### Your task
Please return only the lines from the one holding "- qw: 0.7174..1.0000" through the one holding "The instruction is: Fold", exactly as they appear in the records below, both ends included.

### Material for this task
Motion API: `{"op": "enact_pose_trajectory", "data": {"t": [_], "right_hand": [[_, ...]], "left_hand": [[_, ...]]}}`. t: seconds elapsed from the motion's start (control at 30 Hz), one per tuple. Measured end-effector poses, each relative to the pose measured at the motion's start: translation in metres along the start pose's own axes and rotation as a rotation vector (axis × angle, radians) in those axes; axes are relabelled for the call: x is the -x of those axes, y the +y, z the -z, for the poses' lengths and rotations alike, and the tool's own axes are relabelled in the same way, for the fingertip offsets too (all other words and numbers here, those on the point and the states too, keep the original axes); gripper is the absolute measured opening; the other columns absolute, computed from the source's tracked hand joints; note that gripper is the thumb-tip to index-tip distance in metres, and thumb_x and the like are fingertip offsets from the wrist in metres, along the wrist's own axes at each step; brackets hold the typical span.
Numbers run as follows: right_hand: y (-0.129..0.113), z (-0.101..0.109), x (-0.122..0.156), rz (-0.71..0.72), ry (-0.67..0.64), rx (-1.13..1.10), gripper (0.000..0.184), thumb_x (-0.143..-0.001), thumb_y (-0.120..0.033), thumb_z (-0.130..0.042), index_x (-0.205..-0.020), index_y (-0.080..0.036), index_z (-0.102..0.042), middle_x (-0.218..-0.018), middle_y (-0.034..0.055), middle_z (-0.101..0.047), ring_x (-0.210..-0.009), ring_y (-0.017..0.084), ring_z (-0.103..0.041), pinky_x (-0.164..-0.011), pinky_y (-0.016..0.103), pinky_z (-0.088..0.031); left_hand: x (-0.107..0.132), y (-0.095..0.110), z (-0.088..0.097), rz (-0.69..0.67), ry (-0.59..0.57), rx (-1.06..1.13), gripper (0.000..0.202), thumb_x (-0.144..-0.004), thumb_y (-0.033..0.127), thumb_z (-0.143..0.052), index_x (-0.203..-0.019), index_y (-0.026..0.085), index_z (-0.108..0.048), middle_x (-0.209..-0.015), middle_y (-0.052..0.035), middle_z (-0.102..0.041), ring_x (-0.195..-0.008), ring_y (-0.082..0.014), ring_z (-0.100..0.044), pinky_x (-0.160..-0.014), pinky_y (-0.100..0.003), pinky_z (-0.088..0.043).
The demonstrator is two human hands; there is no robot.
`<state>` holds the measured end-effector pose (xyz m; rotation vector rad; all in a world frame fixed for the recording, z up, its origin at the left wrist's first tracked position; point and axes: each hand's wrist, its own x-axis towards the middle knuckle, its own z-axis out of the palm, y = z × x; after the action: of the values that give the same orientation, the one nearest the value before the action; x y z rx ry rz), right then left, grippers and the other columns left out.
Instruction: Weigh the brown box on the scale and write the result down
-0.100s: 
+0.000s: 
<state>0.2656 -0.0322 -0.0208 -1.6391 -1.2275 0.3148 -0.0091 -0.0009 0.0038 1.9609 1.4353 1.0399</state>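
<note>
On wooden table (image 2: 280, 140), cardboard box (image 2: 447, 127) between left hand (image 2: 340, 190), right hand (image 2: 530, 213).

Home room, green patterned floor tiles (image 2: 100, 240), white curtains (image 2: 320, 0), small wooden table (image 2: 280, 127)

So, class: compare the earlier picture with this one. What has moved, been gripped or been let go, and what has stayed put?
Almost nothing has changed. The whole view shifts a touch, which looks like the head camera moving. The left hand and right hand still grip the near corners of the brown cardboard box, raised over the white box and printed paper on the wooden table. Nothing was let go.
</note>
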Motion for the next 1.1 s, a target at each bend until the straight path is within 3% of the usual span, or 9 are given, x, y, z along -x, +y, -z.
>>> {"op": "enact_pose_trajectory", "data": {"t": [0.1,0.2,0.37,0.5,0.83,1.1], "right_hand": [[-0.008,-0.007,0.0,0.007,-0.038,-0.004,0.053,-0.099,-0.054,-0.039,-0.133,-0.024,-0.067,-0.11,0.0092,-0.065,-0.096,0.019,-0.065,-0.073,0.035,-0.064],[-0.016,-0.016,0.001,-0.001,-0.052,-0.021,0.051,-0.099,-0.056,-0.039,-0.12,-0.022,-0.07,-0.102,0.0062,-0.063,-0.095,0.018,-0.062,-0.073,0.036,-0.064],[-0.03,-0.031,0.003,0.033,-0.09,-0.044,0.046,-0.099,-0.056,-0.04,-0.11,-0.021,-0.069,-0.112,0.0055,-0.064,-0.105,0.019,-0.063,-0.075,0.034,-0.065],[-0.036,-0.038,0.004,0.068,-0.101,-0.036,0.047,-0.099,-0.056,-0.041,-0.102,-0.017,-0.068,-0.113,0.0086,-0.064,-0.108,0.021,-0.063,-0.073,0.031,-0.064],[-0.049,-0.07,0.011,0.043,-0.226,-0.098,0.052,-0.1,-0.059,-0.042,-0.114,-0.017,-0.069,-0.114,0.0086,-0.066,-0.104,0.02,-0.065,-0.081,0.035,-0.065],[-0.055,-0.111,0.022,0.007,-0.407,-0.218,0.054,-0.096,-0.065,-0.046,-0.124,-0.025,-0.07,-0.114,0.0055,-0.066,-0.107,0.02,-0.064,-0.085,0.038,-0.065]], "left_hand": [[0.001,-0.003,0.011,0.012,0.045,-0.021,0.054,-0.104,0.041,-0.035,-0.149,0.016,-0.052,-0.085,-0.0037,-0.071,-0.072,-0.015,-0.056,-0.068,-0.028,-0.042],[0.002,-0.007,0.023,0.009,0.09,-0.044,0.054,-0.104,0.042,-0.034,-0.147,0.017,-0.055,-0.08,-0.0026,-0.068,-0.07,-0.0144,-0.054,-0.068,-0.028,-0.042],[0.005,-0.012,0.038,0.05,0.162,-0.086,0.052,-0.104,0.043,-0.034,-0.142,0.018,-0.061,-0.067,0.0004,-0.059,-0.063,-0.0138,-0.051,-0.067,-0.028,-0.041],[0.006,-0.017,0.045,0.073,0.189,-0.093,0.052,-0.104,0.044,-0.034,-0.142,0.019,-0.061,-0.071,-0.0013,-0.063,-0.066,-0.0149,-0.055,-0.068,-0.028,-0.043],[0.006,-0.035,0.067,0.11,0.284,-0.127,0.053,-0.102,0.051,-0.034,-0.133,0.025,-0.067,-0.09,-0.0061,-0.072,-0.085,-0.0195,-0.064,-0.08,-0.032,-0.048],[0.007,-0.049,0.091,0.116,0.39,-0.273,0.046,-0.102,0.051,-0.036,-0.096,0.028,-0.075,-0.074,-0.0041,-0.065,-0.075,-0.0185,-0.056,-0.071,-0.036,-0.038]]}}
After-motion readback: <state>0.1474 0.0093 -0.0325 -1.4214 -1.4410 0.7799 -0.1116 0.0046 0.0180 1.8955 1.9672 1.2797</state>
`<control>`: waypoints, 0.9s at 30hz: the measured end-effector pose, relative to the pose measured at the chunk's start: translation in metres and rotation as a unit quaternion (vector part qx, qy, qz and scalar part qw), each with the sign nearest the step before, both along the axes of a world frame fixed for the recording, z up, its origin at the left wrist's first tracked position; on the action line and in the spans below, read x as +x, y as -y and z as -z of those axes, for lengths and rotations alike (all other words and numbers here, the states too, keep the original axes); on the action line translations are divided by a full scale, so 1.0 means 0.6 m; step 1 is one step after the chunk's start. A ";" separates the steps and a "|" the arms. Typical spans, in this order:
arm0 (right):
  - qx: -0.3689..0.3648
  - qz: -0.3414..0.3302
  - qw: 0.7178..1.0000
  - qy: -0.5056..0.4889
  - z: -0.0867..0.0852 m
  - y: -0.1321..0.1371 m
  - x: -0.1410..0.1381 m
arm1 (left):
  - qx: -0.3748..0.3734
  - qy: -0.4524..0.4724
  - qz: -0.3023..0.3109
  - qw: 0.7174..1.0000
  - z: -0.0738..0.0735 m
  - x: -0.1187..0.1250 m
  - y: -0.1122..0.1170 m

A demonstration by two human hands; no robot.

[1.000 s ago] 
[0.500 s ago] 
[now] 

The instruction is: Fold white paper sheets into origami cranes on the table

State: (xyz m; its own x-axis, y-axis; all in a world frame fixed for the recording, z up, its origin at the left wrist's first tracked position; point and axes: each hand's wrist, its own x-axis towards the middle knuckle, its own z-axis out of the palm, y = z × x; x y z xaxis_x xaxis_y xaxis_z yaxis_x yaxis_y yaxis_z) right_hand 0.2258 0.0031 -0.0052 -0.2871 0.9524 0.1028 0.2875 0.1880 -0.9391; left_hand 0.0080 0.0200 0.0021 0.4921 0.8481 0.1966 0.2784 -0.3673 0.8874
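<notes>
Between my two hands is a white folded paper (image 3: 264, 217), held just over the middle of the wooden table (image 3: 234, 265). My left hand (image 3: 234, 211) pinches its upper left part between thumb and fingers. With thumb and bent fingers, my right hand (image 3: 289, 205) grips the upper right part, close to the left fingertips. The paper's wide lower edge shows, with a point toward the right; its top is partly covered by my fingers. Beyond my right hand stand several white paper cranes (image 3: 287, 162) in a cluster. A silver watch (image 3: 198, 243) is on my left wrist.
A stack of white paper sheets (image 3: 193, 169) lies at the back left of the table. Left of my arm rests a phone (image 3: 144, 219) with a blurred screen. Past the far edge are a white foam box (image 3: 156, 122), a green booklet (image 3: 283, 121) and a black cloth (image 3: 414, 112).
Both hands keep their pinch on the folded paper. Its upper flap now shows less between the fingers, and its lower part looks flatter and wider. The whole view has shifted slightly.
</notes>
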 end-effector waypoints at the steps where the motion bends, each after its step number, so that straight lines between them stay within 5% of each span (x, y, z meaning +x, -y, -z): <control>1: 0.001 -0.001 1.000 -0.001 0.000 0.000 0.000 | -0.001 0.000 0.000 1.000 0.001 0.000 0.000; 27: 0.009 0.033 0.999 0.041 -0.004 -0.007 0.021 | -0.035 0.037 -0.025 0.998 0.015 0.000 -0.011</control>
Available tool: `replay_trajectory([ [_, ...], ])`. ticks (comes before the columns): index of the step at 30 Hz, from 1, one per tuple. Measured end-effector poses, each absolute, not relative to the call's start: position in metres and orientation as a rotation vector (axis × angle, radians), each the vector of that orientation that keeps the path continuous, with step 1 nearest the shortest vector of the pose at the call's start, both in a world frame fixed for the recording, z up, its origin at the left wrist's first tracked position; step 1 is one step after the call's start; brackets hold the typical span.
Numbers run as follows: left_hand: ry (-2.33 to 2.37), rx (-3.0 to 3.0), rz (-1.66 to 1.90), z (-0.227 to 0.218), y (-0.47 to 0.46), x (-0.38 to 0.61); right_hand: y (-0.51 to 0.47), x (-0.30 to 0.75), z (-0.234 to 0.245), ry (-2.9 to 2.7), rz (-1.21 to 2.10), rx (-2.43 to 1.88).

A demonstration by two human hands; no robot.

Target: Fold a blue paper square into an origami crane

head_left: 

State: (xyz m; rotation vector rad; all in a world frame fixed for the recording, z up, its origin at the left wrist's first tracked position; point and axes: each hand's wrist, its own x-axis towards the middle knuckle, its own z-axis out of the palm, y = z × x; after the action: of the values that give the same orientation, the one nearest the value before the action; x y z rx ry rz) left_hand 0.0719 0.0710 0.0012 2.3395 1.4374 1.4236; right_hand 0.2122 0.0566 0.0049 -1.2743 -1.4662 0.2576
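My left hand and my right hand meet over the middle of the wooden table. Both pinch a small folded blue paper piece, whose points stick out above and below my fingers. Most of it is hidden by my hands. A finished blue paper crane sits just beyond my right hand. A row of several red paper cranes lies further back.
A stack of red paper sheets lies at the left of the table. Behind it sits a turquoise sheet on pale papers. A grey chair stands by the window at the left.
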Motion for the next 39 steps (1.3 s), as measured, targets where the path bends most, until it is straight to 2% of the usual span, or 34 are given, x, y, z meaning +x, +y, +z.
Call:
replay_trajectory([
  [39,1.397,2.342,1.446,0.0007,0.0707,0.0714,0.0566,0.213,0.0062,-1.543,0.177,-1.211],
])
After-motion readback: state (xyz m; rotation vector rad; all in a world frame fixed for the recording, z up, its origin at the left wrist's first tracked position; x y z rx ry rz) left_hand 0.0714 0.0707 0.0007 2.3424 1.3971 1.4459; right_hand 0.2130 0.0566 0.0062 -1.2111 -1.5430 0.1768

### Written solution
  - qw: 0.7174..1.0000
  - z: -0.0738..0.0735 m
  - x: -0.1187..0.1250 m
  - y: -0.1122..0.1170 m

A demonstration by two human hands; no robot.

[1.000 s ago] 
[0.500 s ago] 
[now] 

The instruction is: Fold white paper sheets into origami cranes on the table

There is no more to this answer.